PROBLEM TO WORK ON
Lines to be reproduced exactly: the one that holds "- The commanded" and all those after it through the end of the data. Include no others.

DATA
= Beginning of Section =
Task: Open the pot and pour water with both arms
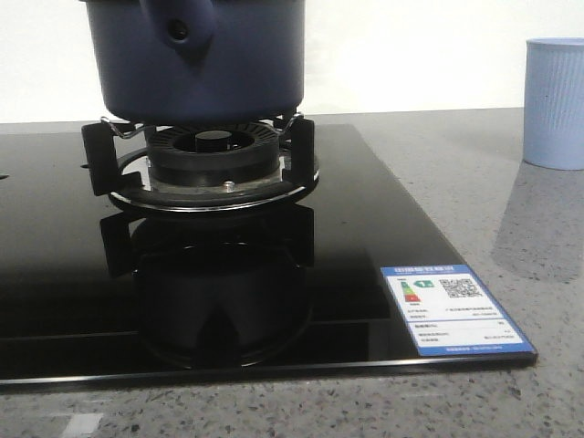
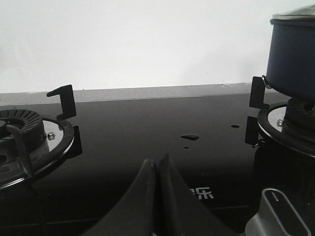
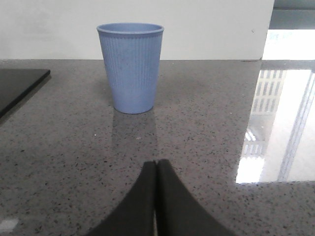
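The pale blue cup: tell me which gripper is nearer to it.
Right. The right gripper faces the cup directly on the counter; the left gripper is over the stovetop, the cup absent from its view.

pot (image 1: 219,78): was dark navy, matte
cup (image 3: 130,66): was pale blue, ribbed
hob (image 1: 365,219): was glossy black
counter (image 3: 197,128): was grey, speckled
label (image 1: 453,307): was white, blue-edged
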Robot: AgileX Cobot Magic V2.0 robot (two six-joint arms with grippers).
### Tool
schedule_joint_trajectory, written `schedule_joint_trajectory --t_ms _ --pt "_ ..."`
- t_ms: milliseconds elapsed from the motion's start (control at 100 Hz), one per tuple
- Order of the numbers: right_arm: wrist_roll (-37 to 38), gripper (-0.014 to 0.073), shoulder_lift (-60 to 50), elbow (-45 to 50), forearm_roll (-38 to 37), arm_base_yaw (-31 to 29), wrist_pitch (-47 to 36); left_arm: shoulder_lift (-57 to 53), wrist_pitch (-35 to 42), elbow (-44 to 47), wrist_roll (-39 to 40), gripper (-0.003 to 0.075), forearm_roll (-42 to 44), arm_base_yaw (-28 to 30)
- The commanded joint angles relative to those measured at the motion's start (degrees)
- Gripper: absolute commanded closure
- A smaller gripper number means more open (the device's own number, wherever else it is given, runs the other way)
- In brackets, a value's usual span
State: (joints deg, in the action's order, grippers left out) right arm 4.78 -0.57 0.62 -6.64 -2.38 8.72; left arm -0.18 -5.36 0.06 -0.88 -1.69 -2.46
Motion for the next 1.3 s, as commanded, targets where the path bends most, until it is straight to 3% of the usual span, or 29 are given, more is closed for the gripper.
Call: schedule_joint_trajectory --t_ms 0,1050,1290 --pt "-0.7 0.0664 -1.1 1.4 -0.5 -0.3 -4.9 -1.6 4.0 0.5 0.5 0.0741 -0.3 0.1" --pt "-0.7 0.0664 -1.1 1.4 -0.5 -0.3 -7.8 -1.6 4.2 0.5 0.5 0.0741 -0.4 0.1" --pt "-0.7 0.0664 -1.1 1.4 5.9 -0.3 -9.3 -1.6 4.4 0.5 0.5 0.0741 -9.4 0.1"
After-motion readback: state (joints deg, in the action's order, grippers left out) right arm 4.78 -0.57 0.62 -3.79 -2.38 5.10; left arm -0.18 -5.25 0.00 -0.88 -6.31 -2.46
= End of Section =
EXERCISE RESPONSE
- The commanded joint angles relative to those measured at the motion's start (degrees)
- Gripper: absolute commanded closure
- A smaller gripper number means more open (the device's own number, wherever else it is given, runs the other way)
- In brackets, a value's usual span
State: (joints deg, in the action's order, grippers left out) right arm 4.78 -0.57 0.62 -6.64 -2.38 8.72; left arm -0.18 -5.36 0.06 -0.88 -1.69 -2.46
Motion for the next 1.3 s, as commanded, targets where the path bends most, until it is straight to 3% of the usual span, or 29 are given, more is closed for the gripper.
Call: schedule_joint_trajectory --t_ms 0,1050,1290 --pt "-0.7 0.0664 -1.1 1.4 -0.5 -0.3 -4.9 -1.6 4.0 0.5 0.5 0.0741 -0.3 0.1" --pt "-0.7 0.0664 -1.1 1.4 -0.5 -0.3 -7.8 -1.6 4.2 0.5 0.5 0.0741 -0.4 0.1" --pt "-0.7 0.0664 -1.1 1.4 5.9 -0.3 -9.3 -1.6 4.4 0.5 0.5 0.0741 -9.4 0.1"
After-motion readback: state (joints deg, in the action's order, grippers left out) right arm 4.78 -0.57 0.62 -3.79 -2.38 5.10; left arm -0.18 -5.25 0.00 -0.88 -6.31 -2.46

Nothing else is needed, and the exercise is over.